▸ **What this task involves**: What lines of the material hold the string "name"? Pull each of them out.

────────────────────────────────────────

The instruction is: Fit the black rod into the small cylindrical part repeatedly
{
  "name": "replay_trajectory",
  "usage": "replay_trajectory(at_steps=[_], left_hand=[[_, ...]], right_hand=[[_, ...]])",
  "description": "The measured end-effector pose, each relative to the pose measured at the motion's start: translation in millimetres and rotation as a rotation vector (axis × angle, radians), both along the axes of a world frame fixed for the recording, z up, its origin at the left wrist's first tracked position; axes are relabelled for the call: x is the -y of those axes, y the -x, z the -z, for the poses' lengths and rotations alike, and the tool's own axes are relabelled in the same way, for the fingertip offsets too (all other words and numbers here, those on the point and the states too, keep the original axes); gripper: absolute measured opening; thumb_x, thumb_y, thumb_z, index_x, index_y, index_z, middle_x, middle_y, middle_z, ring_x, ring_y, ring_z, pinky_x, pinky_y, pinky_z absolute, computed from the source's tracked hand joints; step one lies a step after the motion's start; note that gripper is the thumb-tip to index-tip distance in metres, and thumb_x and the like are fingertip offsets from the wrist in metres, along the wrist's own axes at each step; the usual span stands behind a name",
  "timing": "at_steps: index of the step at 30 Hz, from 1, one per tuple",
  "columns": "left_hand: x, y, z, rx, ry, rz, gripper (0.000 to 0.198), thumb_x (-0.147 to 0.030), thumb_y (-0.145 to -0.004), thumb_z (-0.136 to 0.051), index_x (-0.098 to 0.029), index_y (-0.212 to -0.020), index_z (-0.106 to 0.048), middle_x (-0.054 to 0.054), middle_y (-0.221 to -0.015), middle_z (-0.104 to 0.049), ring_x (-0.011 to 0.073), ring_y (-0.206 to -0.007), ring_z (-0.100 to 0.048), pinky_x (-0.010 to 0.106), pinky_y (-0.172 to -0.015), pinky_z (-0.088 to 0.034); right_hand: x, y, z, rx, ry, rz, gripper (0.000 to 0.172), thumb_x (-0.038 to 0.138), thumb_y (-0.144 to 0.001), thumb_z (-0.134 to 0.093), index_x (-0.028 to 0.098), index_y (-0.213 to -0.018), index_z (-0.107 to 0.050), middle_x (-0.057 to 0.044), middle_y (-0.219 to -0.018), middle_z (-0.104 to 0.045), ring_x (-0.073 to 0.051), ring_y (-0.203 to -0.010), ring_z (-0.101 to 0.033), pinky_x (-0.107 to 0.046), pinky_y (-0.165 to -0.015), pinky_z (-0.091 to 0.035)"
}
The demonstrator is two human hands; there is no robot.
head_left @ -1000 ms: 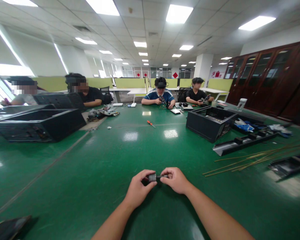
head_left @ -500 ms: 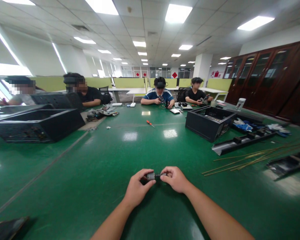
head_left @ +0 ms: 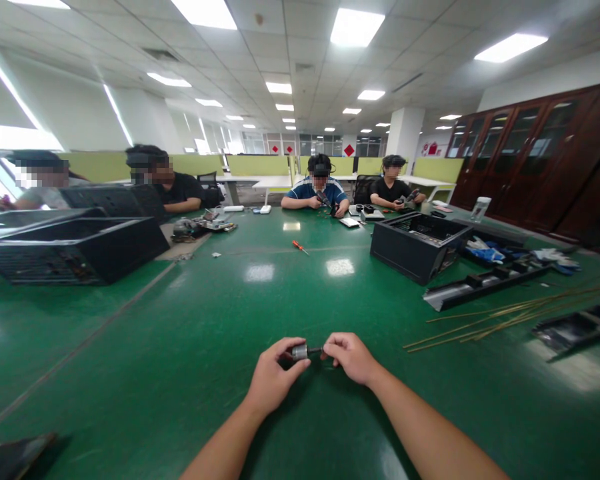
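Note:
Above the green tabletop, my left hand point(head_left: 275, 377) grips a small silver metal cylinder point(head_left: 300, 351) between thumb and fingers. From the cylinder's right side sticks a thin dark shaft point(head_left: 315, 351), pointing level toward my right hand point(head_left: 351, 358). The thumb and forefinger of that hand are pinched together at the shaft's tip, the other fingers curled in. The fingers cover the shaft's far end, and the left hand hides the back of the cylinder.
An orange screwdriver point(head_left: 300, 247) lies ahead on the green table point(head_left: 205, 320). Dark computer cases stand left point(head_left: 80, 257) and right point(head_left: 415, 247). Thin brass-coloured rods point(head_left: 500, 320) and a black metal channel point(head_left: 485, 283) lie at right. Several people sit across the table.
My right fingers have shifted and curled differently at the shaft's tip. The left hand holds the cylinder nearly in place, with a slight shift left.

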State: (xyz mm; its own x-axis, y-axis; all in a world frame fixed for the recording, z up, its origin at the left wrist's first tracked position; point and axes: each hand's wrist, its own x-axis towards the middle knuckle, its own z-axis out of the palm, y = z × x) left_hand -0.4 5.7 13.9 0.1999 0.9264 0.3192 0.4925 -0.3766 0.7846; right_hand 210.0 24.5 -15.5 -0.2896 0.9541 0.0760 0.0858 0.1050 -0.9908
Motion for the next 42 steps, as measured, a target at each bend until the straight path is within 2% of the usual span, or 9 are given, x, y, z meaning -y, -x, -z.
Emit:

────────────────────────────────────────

▸ **Response to this exercise**:
  "name": "replay_trajectory",
  "description": "The measured end-effector pose, each relative to the pose measured at the motion's start: translation in millimetres and rotation as a rotation vector (axis × angle, radians), both along the axes of a world frame fixed for the recording, z up, its origin at the left wrist's first tracked position; axes are relabelled for the call: x is the -y of those axes, y the -x, z the -z, for the poses' lengths and rotations alike, and the tool's own axes are relabelled in the same way, for the fingertip offsets too (all other words and numbers here, those on the point and the states too, keep the original axes); gripper: absolute measured opening; thumb_x, thumb_y, thumb_z, index_x, index_y, index_z, middle_x, middle_y, middle_z, ring_x, ring_y, ring_z, pinky_x, pinky_y, pinky_z absolute, computed from the source's tracked hand joints; step one lies a step after the motion's start; note that gripper is the thumb-tip to index-tip distance in metres, and thumb_x and the like are fingertip offsets from the wrist in metres, along the wrist's own axes at each step; the usual span stands behind a name",

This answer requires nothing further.